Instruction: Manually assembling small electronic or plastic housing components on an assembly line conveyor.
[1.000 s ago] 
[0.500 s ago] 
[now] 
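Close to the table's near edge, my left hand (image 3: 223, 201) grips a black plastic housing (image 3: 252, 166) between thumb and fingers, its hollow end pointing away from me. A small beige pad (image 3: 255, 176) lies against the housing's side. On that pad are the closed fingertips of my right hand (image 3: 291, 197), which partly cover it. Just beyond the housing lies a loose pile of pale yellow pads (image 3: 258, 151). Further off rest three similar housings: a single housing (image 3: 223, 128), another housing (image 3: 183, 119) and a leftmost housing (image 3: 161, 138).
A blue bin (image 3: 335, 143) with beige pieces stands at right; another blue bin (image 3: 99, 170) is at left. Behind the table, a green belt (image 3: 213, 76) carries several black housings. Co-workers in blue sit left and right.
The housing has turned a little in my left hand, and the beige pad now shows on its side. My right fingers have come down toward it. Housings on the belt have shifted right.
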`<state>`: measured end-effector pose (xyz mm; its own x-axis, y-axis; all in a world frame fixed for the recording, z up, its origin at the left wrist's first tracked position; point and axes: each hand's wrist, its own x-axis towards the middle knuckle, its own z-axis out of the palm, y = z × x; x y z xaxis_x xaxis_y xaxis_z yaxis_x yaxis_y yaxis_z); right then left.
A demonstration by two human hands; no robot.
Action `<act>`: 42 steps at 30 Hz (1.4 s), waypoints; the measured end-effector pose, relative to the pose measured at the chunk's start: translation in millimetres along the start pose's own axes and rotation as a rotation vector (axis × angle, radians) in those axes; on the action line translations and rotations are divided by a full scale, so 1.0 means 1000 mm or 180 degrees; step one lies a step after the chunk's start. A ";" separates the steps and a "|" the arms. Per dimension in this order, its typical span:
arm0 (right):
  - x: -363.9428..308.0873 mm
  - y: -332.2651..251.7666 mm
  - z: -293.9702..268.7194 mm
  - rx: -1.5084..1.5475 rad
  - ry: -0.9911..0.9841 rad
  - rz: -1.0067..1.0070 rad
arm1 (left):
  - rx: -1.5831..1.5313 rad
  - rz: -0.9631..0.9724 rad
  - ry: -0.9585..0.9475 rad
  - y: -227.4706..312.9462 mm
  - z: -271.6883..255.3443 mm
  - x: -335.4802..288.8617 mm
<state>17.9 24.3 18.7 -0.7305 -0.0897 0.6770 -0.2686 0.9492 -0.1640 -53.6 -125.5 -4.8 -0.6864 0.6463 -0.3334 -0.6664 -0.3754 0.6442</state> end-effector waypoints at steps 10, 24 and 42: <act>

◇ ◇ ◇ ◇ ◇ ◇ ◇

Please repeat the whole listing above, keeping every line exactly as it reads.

_RESPONSE_
Instruction: Manually assembling small electronic or plastic housing components on an assembly line conveyor.
[1.000 s ago] 
[0.500 s ago] 
[now] 
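Close to the table's near edge, my left hand (image 3: 223, 201) grips a black plastic housing (image 3: 252, 166) between thumb and fingers, its hollow end pointing away from me. A small beige pad (image 3: 255, 176) lies against the housing's side. On that pad are the closed fingertips of my right hand (image 3: 291, 197), which partly cover it. Just beyond the housing lies a loose pile of pale yellow pads (image 3: 258, 151). Further off rest three similar housings: a single housing (image 3: 223, 128), another housing (image 3: 183, 119) and a leftmost housing (image 3: 161, 138).
A blue bin (image 3: 335, 143) with beige pieces stands at right; another blue bin (image 3: 99, 170) is at left. Behind the table, a green belt (image 3: 213, 76) carries several black housings. Co-workers in blue sit left and right.
The housing has turned a little in my left hand, and the beige pad now shows on its side. My right fingers have come down toward it. Housings on the belt have shifted right.
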`<state>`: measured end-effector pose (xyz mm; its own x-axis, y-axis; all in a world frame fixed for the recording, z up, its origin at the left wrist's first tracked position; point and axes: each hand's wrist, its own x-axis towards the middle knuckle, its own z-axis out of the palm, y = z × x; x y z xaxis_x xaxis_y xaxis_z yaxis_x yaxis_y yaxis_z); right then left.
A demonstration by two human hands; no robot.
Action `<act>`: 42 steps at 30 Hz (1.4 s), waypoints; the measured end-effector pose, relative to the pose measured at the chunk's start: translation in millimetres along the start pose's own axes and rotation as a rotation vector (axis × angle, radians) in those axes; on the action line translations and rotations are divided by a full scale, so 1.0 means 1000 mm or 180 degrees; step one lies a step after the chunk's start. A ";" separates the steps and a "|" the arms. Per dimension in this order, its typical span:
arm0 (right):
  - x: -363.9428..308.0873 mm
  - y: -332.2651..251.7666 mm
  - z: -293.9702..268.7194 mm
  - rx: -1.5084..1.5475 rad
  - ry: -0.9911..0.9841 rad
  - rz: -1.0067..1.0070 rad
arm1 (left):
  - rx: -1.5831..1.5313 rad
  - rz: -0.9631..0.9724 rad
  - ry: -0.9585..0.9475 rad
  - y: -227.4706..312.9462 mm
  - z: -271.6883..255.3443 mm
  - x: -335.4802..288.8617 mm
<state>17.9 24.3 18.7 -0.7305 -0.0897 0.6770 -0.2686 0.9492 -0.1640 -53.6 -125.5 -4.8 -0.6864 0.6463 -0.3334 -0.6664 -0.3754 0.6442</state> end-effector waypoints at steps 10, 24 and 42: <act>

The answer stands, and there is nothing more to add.